Ávido leitor, D. Pedro II tinha boa memória, que lhe permitia guardar o que lia. Em uma carta escrita à condessa de Barral, ele declarou: “Muito me tem valido minha paixão pelo estudo e pela leitura. Eu leio pelo menos 10 horas por dia.” Além de ledor voraz, foi também tradutor. Sabia que a tradução, que força uma língua a dobrar-se acompanhando as curvas de um pensamento estrangeiro, é, mais ou menos, o único meio de comunhão espiritual requintada entre as nações. Todavia, pouco se fala sobre seu trabalho intelectual como tradutor. Deve-se registrar aqui que ele foi o primeiro a verter o Livro das mil e uma noites do árabe ao português. Traduziu cento e vinte noites, das quais as primeiras trinta e seis, estão por ora extraviadas. Traduziu ainda muitas outras obras consagradas na literatura mundial, como por exemplo, Prometeu acorrentado, de Ésquilo, além de textos bíblicos, como o livro de Ruth, e também textos religiosos, como Poesias Hebraico-Provençais do Ritual Israelita Comtadin, impresso em Avignon, em 1891.

Em seu diário pessoal encontram-se também algumas anotações a respeito de suas traduções e das datas em que foram realizadas e dos títulos das obras que se propôs a traduzir. Nomes como Victor Hugo, Longfellow, Manzoni, Schiller, Liégeard, Homero, Lamartine despontavam entre os autores traduzidos por ele. Por meio da troca de correspondências e das conversas com escritores, D. Pedro II obtinha informações, tirava dúvidas sobre o significado de certas palavras, trocava opiniões, além de receber apoio desses intelectuais que admiravam sua dedicação à tradução.

Nos arquivos da Biblioteca Nacional, do Museu Imperial e do Instituto Histórico e Geográfico Brasileiro (IHGB), tem-se a prova da ampla correspondência trocada com as sumidades do mundo intelectual de sua época.

Sabe-se ainda que o Imperador manteve intensa relação com intelectuais e cientistas renomados do Império Austro-húngaro e dos Estados Alemães, tais como Humboldt, Schaufuss, Lund e Von Martius, com quem manteve relações estreitas ao longo da vida.

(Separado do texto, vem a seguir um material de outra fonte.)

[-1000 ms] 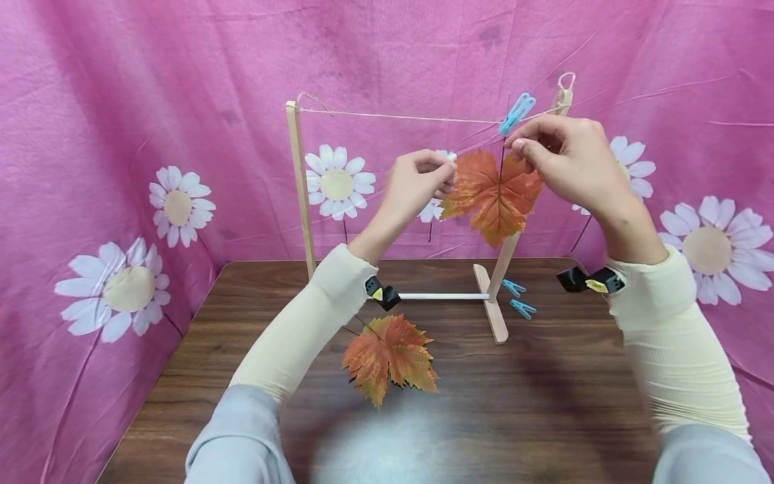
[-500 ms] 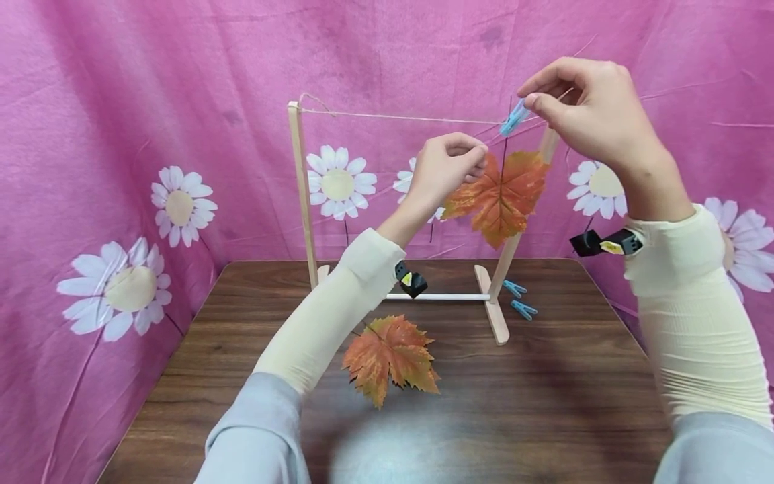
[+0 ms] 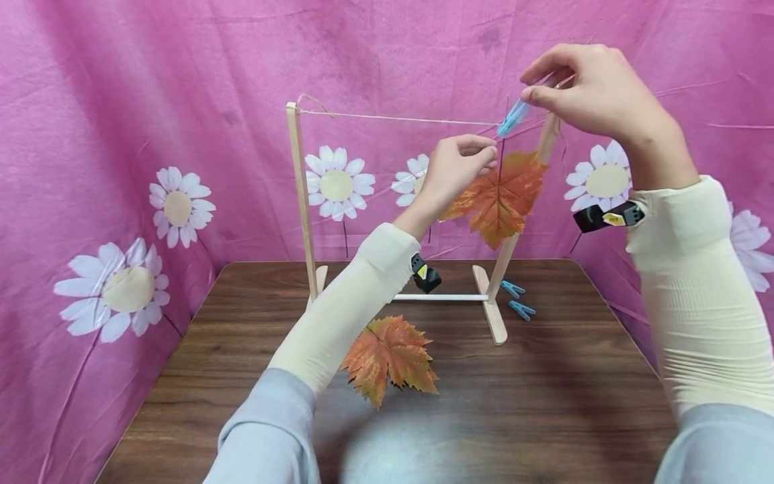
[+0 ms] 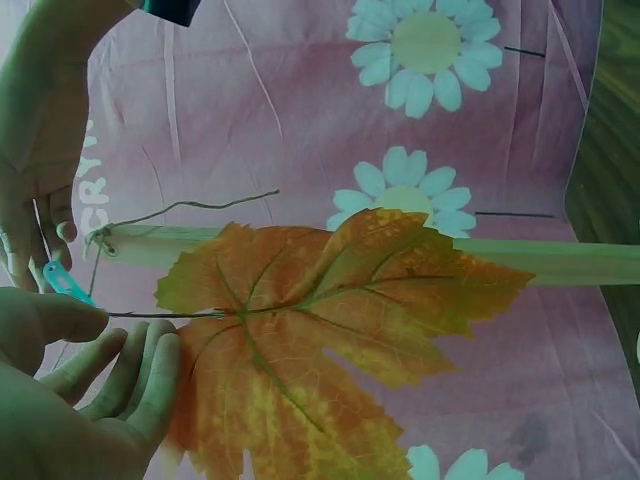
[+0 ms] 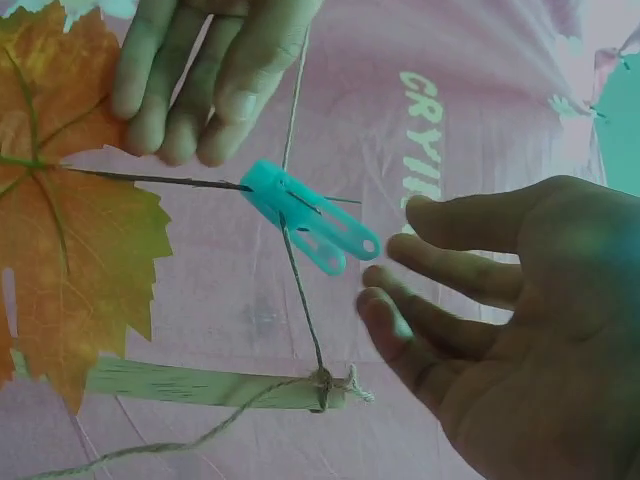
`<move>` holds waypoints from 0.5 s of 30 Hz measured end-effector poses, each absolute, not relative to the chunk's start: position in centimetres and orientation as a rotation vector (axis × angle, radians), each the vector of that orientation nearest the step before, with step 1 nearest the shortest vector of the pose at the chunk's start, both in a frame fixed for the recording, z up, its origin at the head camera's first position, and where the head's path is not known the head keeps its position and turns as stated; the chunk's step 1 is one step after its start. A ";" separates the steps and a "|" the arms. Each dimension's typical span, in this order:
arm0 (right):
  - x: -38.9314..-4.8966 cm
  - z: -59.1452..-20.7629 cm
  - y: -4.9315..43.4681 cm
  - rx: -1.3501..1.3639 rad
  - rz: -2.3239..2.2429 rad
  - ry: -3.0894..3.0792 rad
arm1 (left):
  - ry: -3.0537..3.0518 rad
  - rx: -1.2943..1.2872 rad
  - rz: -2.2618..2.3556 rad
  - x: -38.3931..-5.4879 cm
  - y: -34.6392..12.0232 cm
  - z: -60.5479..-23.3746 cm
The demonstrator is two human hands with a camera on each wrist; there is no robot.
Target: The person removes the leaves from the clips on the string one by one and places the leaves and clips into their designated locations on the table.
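Observation:
An orange maple leaf point(image 3: 508, 198) hangs by its dark stem from a blue clothespin point(image 5: 262, 188), which is clipped on the string point(image 3: 399, 119) near the rack's right post. Beside the clothespin's handle ends is my right hand point(image 3: 605, 94); the right wrist view shows its thumb and fingers spread, with a small gap to the handles. My left hand point(image 3: 456, 165) is just left of the stem below the clip, fingers loosely bent. In the right wrist view its fingertips point(image 5: 215, 145) lie close by the stem without gripping it.
A second maple leaf point(image 3: 393, 356) lies on the wooden table point(image 3: 544, 396), partly behind the left forearm. Two blue clothespins point(image 3: 522, 310) lie by the right foot of the wooden rack point(image 3: 300, 195). A pink daisy-print cloth point(image 3: 393, 54) hangs behind.
My right hand has risen from the leaf's stem to the clothespin's handle ends. My left hand has moved right, from the leaf's left edge to near the stem. The leaf stays hanging.

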State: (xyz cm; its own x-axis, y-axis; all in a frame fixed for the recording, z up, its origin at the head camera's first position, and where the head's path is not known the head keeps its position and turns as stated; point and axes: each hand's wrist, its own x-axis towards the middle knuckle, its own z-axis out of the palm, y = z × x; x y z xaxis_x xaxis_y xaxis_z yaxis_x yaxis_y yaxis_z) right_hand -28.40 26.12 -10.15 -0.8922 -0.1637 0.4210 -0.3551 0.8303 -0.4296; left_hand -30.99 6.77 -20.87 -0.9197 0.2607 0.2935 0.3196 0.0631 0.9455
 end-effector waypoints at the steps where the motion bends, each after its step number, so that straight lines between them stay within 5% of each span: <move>1: -28.5 -10.1 26.2 0.394 0.691 -2.670 | -2.265 -0.609 -2.019 -31.1 6.9 -20.9; 15: -29.2 -10.9 26.6 0.447 0.679 -2.687 | -2.098 -0.685 -2.241 -31.9 8.0 -21.8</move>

O interesse científico de D. Pedro II era tão grande que ele foi reconhecido por várias instituições e sociedades austríacas e alemãs, das quais se tornou sócio. Recebeu Diploma de Sócio de Honra da Sociedade de Geografia de Munique, da Livre Congregação Alemã de Ciências e Arte, da Sociedade de Antropologia e Etnologia de Berlim, da Sociedade Zoológica de Frankfurt, e do Israelitisches Blinden Institut. Já a Universidade de Edimburgo concedeu-lhe em 31 de janeiro de 1885 Diploma de Doutor Honoris Causa. Em 1885, recebeu os Anais da Academia de Ciências de Berlim. (Cf. https://www.bn.gov.br/producao-intelectual/documentos/d-pedro-ii-construcao-um-projeto-civilizatorio)

Devido a essa paixão do imperador pela busca e pelo desenvolvimento do conhecimento, Afonso d'Escragnolle Taunay  chegou a escrever sobre a intelectualidade de D. Pedro II, no Correio da Manhã, de 2 de dezembro de 1925, referindo-se ao frei beneditino Antônio da Conceição Gomes de Amorim, antigo capelão da Armada, que se tornou seu amigo e  era um grande admirador do monarca.